Copper down on demand fears, aluminum at 7-mth low
LONDON (Reuters) - Copper prices in New York and London slipped and aluminum hit a seven-month low on Tuesday as the dollar rallied, oil prices tumbled and investors worried about demand for industrial metals.
"There are concerns about growth in the global economy and the effect any sort of slowdown will have on metals demand," said Sudakshina Unnikrishna, an analyst at Barclays Capital.
"It's not any shift in underlying fundamentals of supply and demand, it's really of lot of negative perceptions about the global economy which are affecting commodities as a whole."
London Metal Exchange three-month copper -- often seen as a key gauge of real economic activity -- closed at $7,270 a tonne, after shedding more than $200 on Monday.
Earlier, copper hit an intraday low of $7,128, down 2.4 percent and the lowest since August 12, compared with $7,305 at the close on Monday.
In New York, copper for December delivery shed 11.40 cents to close at $3.2730 a lb on the New York Mercantile Exchange's COMEX division, after sinking earlier to $3.1590 -- the contract's lowest price point since January 28.
"Copper is just getting dragged down by a lot of outside market forces ... especially the size of the move in crude oil," said Rob Kurzatkowski, futures analyst with OptionsXpress in Chicago.
U.S. crude oil futures settled down below $110 a barrel as energy companies assessed damage and geared up to restart energy infrastructure shut ahead of Hurricane Gustav, and as a resurgent dollar contributed pressure.
The Reuters-Jefferies CRB index .CRB hit 6-1/2 month lows as investors sold off their positions in oil and other raw materials following the weaker-than-expected impact from Gustav.
"It's gloom and doom," said Sean Corrigan, chief investment strategist at Diapason Commodities Management. "The world has woken up to the fact that economies are weakening pretty much across the globe."
Corrigan said it was vital copper held at $7,000 a tonne.
"If it breaks then the next move could be to $6,600 and all the way down to $5,800," he said.
LME copper stocks jumped 6,075 tonnes to their highest since January, at 179,800 tonnes, up 64 percent since the year low in May.
Rising stocks have pulled down the backwardation -- the premium for cash material over three-months prices -- to $25 per tonne.

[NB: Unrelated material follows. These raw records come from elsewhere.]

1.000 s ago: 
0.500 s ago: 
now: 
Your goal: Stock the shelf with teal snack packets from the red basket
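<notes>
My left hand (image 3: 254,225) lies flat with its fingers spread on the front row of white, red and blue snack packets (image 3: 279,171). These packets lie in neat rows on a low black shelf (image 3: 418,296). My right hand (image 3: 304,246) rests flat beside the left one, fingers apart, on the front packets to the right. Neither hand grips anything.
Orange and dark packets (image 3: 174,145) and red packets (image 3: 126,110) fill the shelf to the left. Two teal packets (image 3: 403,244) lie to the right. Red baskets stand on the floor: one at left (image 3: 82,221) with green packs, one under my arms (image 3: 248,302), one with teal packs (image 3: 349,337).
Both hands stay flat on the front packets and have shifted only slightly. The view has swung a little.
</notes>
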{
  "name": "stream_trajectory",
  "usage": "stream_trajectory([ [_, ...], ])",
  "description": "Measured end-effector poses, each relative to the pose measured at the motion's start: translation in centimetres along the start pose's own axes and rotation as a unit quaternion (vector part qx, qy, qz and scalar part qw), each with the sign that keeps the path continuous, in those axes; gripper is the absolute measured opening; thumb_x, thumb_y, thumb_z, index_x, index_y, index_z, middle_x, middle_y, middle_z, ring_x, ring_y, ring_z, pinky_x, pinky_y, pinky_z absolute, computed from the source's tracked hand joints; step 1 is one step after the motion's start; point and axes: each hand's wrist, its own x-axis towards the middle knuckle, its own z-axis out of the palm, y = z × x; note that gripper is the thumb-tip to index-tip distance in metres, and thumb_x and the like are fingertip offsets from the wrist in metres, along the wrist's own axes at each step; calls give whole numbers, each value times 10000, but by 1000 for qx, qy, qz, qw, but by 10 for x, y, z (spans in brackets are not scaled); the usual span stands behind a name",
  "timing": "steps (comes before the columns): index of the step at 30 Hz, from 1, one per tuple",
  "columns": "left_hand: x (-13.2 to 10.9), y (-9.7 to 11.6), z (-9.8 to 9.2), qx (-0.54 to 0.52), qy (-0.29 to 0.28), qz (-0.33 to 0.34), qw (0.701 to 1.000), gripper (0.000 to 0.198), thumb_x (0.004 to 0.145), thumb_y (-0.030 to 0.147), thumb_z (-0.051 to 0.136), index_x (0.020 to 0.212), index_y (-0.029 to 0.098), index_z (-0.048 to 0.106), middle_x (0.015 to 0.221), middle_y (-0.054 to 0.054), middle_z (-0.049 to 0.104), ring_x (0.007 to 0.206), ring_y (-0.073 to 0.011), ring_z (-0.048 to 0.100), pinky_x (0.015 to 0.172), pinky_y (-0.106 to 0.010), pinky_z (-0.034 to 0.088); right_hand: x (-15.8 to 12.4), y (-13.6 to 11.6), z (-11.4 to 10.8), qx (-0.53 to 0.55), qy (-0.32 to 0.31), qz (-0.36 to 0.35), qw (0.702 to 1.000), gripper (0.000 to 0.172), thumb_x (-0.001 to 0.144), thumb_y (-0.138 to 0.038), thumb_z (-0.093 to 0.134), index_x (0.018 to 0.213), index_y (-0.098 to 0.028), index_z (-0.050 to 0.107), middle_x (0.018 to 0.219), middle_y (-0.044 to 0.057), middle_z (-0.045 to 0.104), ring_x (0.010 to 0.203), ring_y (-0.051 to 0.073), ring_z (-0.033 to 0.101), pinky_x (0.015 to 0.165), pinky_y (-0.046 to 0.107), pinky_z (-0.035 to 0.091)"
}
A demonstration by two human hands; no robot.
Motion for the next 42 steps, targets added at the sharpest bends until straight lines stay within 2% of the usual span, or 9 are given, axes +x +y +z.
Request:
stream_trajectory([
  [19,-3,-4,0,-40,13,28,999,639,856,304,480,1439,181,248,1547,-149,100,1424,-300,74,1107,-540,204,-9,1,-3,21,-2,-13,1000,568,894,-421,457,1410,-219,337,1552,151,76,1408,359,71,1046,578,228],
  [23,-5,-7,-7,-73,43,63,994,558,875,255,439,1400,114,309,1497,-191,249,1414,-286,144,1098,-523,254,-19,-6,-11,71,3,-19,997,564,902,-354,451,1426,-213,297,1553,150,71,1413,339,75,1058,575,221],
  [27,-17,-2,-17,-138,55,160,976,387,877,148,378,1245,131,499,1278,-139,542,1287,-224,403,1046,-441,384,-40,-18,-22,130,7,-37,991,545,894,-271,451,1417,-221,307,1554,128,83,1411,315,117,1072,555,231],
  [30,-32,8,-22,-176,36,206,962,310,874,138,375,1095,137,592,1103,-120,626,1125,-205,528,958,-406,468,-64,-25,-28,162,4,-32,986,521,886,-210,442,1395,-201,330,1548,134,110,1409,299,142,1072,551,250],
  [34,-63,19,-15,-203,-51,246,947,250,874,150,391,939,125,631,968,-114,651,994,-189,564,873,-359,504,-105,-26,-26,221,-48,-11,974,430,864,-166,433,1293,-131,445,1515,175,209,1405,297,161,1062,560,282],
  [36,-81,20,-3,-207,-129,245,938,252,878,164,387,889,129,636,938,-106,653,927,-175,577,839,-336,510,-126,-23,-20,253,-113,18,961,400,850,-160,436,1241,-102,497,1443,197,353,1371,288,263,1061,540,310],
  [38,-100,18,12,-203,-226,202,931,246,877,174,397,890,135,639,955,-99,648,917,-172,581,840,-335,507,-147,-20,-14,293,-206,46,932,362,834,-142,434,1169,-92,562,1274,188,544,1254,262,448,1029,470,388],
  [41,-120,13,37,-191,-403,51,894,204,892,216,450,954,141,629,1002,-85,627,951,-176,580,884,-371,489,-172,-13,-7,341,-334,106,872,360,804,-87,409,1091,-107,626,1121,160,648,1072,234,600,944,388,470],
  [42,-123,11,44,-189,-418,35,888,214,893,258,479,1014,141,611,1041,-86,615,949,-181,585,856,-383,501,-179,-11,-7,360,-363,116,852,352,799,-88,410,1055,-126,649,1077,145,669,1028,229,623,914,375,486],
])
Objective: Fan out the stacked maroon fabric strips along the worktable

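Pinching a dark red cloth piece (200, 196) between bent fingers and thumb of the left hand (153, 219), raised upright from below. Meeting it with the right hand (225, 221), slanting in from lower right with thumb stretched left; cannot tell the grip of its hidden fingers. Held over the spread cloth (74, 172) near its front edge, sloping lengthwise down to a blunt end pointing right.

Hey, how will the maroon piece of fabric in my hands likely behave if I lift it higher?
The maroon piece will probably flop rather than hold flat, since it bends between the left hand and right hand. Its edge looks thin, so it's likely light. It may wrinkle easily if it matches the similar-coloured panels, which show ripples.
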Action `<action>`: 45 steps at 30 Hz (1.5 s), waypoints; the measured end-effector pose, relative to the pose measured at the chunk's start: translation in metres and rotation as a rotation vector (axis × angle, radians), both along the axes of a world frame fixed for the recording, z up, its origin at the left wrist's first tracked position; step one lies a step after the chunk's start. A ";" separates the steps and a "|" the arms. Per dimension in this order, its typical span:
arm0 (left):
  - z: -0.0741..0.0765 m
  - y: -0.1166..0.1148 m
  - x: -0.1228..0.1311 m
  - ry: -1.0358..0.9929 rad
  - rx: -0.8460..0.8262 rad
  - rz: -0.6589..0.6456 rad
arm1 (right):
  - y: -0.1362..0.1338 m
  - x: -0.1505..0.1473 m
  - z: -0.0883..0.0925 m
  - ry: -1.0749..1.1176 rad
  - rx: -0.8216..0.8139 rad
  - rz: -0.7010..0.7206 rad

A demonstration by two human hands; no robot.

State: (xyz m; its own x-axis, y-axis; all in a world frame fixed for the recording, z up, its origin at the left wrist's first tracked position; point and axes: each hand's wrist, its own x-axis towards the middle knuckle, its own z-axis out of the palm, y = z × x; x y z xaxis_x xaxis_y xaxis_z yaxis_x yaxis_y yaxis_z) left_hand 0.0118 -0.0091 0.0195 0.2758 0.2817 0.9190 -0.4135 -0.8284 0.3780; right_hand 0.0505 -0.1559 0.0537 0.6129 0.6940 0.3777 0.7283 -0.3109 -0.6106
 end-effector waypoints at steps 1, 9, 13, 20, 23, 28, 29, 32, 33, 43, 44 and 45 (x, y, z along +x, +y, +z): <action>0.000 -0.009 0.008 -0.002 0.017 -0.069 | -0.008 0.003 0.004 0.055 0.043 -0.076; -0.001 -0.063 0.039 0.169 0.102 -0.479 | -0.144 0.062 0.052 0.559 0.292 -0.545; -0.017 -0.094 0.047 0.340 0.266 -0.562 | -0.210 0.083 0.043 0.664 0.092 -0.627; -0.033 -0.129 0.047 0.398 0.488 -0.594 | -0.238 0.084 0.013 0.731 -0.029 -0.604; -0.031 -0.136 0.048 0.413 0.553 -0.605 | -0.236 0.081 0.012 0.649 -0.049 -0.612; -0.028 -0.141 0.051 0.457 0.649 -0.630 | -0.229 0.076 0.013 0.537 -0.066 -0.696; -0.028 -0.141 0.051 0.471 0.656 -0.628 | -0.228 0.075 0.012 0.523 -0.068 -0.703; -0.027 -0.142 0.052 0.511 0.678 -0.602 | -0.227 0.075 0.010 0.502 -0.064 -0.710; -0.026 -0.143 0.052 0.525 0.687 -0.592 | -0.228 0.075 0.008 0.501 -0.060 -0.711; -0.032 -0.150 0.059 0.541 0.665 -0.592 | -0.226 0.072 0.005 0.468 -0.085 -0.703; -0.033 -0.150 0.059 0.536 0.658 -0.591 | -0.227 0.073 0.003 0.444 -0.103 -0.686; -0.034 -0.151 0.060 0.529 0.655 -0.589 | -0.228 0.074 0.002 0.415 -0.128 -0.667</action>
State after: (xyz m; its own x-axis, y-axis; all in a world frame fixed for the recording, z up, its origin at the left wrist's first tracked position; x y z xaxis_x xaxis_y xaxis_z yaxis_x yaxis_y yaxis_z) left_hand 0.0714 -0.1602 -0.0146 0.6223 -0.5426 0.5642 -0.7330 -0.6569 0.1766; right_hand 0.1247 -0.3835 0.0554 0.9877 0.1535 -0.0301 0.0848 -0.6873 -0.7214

On July 17, the premium hit the year's high, at $241, with a dominant position capturing most of the market.
"With LME stocks increasing, backwardation easing, and macro economic data remaining weak, the near term outlook for copper looks negative," UBS analyst John Reade said in a report.
Aluminum -- used mainly in transport, packaging and construction -- closed down $10 at $2,695, after earlier falling to $2,680.5 per tonne, the lowest price since February 13.
The euro fell below $1.45 for the first time since February as a weaker oil price stoked expectations that lower inflation ahead will allow the European Central Bank to cut interest rates in the coming months.
A firm U.S. currency makes dollar-priced metals more expensive for holders of other currencies.
The fall of crude oil sent the dollar index .DXY to its highest level since late October.
Investment bank Citi revised its copper, aluminum and zinc price forecasts downwards on the back of expectations of continued slowdown in global economic growth.
Citi said in 2009, aluminum is forecast to trade at an average of $180 per pound ($3,968 per tonne), down 10 percent from a previous forecast.
Citi forecast copper, used mainly in the power and construction sectors, at $4.75 per pound ($10,472 per tonne).
LME zinc closed at $1,775 per tonne against $1,775/1,780 on Monday, when the metal, mainly used to galvanize steel, eased 2.3 percent. It hit a low earlier in the day of $1,720, its lowest price since August 20.
Citi forecast zinc prices to bottom at $70 per pound ($1,543 per tonne) in 2009.
Lead fell to $1,909, after hitting an intra-day low of $1,850, down 4.4 percent against Monday's close of $1,935.
LME nickel rose to $19,450 from $19,200, after a 5 percent slump on Monday in the wake of a big delivery of metal. LME stocks stood at 48,474 tonnes, their highest level in about four months.
Tin was last quoted at $19,150/19,200 from $18,925 and the metal is this year's best performer, up 16 percent.